Problem to solve - Exactly the lines from the start of the data below through the line containing "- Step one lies" must be returned, and no others.

^^^^^^^^

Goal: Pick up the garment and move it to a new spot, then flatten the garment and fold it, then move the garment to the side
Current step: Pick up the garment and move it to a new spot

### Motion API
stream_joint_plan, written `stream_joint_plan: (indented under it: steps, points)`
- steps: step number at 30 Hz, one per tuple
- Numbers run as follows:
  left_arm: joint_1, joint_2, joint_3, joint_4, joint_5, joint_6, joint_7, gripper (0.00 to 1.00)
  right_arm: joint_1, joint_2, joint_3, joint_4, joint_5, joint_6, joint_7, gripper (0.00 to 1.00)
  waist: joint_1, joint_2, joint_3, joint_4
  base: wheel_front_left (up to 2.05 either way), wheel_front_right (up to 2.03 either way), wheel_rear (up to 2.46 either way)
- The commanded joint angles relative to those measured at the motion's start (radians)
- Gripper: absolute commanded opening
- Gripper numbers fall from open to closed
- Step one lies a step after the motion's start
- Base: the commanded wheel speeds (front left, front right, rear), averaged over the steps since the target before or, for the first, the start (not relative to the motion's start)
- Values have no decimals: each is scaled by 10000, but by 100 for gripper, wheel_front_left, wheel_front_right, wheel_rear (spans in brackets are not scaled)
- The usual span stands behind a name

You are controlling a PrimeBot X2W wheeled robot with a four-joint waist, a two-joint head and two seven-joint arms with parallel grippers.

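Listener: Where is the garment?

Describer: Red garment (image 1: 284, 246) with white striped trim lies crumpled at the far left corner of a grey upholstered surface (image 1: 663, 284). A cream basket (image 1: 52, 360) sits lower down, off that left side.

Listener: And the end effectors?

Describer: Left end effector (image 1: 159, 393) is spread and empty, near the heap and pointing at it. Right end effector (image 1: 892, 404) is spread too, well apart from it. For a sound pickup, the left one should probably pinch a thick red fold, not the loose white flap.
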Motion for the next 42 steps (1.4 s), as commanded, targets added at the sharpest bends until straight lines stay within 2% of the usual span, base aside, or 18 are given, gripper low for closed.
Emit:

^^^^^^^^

Response to the task -
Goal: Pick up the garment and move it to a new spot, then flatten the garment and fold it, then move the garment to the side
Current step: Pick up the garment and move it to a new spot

### Motion API
stream_joint_plan, written `stream_joint_plan: (indented under it: steps, points)`
- steps: step number at 30 Hz, one per tuple
- Numbers run as follows:
  left_arm: joint_1, joint_2, joint_3, joint_4, joint_5, joint_6, joint_7, gripper (0.00 to 1.00)
  right_arm: joint_1, joint_2, joint_3, joint_4, joint_5, joint_6, joint_7, gripper (0.00 to 1.00)
  waist: joint_1, joint_2, joint_3, joint_4
  base: wheel_front_left (up to 2.05 either way), wheel_front_right (up to 2.03 either way), wheel_rear (up to 2.46 either way)
- The commanded joint angles relative to those measured at the motion's start (radians)
- Gripper: absolute commanded opening
- Gripper numbers fall from open to closed
- Step one lies a step after the motion's start

Nothing else is needed, and the exercise is over.